▸ TASK DETAILS: Where the string "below" shows up in a line of the records, copy that line.

▸ DATA UNDER STUDY:
* * *

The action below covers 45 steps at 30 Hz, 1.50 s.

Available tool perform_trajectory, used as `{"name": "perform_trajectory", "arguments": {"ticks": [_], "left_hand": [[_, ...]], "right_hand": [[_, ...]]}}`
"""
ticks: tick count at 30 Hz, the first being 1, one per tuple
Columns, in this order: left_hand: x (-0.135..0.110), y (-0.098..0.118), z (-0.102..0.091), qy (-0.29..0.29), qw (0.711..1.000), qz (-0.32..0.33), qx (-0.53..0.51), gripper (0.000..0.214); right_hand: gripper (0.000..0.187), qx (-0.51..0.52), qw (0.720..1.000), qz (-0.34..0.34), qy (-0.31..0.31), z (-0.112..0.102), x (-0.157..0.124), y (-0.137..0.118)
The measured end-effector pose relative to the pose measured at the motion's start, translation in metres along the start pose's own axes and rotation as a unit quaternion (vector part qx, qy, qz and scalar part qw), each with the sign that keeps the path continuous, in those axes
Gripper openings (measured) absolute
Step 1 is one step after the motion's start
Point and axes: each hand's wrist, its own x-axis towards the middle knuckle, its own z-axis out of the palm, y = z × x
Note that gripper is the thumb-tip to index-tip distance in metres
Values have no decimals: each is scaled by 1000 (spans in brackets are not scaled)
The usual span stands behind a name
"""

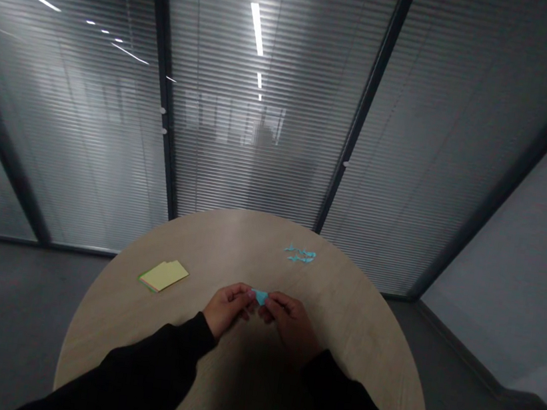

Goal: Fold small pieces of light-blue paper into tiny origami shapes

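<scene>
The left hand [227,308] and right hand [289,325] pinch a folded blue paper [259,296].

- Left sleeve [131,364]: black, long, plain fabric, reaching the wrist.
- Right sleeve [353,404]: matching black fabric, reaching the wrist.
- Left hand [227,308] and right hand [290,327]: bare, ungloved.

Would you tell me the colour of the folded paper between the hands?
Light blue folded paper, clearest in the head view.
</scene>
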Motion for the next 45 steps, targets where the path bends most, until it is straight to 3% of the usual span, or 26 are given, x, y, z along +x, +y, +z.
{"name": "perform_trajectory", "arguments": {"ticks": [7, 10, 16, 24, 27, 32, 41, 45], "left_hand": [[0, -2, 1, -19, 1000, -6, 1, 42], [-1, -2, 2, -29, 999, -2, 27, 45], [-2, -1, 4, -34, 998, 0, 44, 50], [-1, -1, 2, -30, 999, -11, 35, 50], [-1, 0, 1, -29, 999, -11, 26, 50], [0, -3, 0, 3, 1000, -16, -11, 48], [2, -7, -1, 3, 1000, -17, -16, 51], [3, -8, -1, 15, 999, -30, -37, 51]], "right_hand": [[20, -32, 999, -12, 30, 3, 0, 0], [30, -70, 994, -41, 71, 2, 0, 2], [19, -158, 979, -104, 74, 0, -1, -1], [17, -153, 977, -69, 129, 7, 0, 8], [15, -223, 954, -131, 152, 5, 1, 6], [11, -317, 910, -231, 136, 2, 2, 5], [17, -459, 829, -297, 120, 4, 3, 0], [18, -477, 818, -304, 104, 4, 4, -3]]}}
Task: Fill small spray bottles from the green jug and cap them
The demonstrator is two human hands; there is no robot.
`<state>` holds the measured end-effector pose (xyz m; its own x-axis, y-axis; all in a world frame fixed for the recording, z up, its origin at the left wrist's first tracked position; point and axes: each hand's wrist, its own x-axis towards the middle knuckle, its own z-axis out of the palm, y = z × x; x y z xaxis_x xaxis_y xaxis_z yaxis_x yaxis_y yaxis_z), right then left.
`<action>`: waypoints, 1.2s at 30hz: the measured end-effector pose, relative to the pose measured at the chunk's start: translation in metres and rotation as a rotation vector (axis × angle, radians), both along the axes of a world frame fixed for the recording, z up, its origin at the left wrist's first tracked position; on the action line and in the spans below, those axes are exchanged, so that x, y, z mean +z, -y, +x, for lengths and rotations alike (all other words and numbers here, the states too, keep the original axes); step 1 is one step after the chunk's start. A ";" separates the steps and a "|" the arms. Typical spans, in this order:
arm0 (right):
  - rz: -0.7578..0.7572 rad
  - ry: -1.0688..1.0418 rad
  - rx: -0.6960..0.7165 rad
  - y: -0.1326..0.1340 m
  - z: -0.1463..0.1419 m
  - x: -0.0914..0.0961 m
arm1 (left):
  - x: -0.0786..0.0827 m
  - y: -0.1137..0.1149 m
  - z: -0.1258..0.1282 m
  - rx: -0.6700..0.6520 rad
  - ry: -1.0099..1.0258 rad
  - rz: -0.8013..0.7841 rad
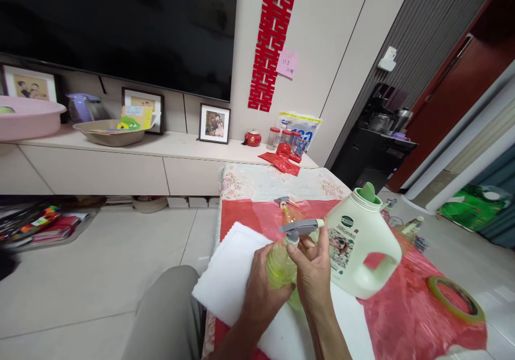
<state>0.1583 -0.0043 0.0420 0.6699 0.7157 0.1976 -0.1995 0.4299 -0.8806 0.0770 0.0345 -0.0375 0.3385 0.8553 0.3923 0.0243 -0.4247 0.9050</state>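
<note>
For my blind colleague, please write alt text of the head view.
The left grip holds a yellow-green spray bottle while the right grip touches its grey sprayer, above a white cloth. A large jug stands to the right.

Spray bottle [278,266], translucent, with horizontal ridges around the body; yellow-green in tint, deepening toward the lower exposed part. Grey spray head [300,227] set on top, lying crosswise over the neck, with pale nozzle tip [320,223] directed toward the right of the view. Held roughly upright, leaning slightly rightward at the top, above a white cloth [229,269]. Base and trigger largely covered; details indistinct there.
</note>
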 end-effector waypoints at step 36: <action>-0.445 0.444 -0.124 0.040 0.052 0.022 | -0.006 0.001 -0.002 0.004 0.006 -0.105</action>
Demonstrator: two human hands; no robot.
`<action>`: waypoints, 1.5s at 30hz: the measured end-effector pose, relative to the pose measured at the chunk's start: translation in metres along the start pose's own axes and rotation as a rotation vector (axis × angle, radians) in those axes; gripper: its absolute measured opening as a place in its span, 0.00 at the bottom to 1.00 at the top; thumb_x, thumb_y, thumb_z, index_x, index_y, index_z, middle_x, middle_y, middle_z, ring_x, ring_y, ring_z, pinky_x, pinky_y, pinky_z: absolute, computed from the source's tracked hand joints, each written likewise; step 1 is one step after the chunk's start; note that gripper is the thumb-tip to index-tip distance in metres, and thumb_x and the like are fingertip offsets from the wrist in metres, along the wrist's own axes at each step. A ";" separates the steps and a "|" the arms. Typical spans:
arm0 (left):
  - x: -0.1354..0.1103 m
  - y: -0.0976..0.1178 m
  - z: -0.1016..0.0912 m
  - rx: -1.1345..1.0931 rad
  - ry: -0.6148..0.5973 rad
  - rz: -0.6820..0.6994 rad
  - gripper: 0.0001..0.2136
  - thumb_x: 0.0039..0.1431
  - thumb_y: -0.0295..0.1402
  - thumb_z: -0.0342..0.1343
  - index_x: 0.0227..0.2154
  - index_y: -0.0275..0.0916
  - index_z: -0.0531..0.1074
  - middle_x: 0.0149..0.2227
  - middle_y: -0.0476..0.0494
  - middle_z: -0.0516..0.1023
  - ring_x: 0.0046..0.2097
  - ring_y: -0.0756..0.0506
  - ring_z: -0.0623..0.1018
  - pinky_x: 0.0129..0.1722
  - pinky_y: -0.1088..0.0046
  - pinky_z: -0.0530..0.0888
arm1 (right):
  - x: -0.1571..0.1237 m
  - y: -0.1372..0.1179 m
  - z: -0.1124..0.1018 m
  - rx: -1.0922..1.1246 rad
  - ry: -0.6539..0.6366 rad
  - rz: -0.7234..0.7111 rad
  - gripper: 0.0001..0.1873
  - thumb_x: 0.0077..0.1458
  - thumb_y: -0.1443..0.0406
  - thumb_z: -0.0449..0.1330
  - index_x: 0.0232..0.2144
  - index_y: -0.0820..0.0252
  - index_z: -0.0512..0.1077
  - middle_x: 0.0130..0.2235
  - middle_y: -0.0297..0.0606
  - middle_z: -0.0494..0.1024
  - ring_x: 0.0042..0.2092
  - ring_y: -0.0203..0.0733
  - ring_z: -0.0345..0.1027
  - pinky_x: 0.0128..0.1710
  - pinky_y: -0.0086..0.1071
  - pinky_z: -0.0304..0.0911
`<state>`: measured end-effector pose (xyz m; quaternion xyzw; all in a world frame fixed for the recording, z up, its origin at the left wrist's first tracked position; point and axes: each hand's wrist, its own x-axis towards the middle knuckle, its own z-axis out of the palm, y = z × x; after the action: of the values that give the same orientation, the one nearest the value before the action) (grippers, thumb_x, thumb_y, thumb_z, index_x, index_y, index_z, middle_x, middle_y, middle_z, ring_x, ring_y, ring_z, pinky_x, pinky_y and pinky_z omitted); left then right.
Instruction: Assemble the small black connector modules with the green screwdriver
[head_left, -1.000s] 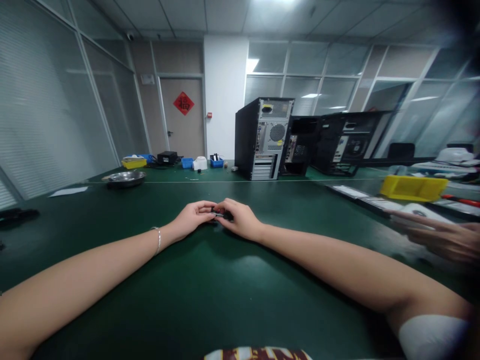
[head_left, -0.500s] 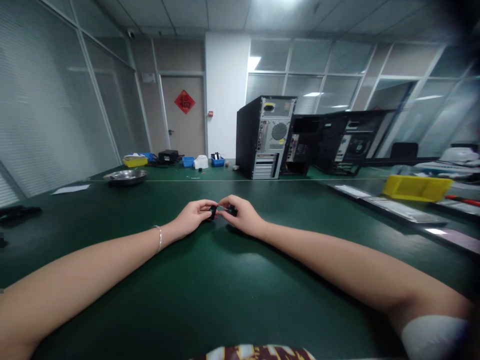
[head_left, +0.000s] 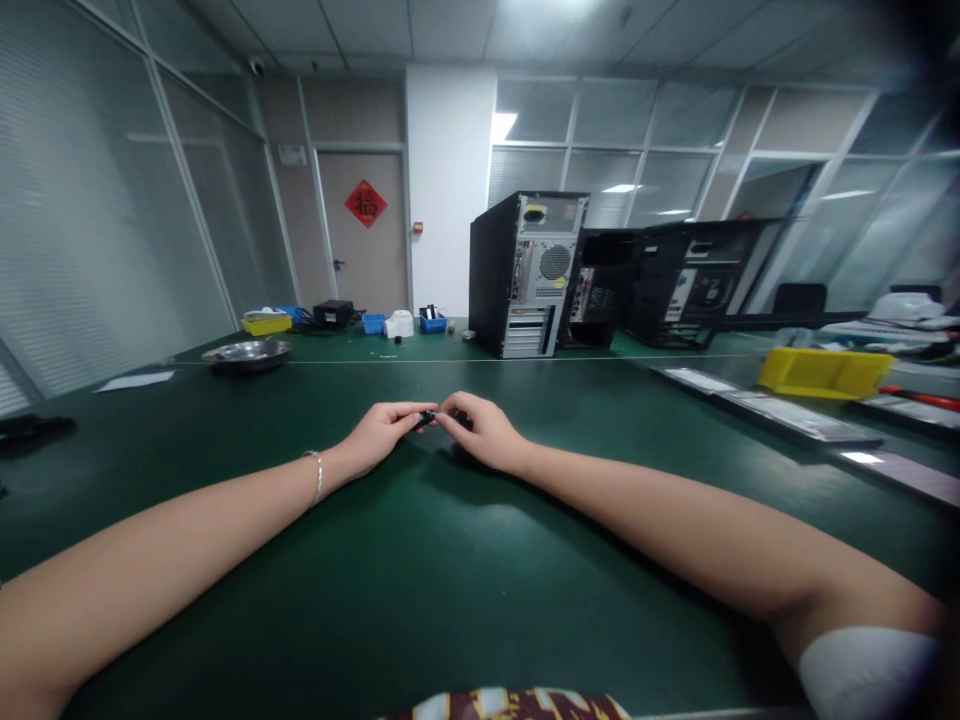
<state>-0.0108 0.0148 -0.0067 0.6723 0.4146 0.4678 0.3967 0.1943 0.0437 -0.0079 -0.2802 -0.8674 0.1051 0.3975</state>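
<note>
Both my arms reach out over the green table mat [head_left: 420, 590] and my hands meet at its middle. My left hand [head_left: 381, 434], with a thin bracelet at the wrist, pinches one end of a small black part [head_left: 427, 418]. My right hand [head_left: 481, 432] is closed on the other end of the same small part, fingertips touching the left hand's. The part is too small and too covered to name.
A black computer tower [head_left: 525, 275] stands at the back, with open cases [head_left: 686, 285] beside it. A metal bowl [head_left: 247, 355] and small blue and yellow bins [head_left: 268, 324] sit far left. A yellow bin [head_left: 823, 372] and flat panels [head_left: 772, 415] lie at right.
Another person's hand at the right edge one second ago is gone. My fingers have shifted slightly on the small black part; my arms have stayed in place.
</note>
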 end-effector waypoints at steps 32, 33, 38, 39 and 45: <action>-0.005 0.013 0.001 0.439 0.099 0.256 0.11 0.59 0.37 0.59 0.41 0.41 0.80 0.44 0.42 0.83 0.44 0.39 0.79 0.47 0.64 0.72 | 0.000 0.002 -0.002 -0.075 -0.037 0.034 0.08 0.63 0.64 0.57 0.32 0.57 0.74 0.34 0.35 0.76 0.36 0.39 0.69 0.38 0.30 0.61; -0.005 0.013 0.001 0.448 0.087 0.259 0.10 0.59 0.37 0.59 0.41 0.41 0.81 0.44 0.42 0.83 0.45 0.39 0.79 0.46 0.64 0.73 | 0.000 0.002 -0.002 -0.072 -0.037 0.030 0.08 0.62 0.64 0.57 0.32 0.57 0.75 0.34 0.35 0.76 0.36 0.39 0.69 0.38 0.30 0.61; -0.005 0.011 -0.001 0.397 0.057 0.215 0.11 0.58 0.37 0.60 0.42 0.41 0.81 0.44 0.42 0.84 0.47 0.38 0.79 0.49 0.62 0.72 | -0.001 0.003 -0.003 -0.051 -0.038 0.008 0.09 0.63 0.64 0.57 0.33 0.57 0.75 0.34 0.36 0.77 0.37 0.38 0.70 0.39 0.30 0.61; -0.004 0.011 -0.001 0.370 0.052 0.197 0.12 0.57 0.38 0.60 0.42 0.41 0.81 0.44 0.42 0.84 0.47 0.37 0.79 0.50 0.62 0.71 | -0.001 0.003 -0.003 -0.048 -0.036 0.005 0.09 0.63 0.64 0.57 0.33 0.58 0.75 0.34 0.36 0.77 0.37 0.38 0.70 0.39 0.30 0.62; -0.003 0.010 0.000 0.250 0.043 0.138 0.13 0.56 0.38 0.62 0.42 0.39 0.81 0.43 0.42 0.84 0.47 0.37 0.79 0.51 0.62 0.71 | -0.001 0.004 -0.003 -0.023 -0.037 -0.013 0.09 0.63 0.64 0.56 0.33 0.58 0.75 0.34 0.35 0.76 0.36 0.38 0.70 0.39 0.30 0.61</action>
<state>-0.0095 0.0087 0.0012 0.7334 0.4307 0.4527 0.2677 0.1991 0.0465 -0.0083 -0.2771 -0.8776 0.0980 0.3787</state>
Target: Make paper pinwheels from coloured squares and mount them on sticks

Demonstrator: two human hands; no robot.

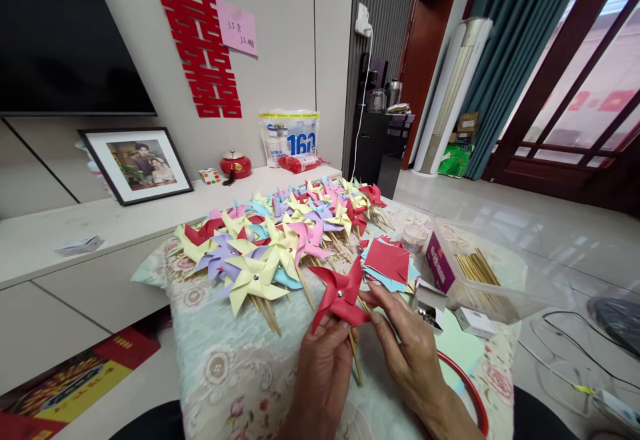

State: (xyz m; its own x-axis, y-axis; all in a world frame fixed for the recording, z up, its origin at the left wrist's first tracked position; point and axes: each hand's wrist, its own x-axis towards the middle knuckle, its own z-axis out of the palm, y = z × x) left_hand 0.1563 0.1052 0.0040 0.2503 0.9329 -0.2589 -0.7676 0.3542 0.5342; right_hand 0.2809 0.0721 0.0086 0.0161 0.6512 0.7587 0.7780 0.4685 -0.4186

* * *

▸ EXERCISE SOLUTION:
The action below covers 45 steps at 30 Hz, 1.50 s.
`<action>`: waypoints, 1.2s at 30hz: the measured end-effector pose, relative to the pose measured at the chunk's start: translation in metres and rotation as a rotation vector (axis × angle, radians), both along the axes of a world frame fixed for the recording, z up, its origin at the left wrist's first tracked position; on the action line and in the spans below, those axes are exchanged, so that x, y, z mean +z, -y, +x, for lengths and rotations alike (all other words and numbers here, the states too, keep the original axes); step 1 is one step after the chunk's start. A ";" separates the steps and a "|" the arms. Typical spans, in this order:

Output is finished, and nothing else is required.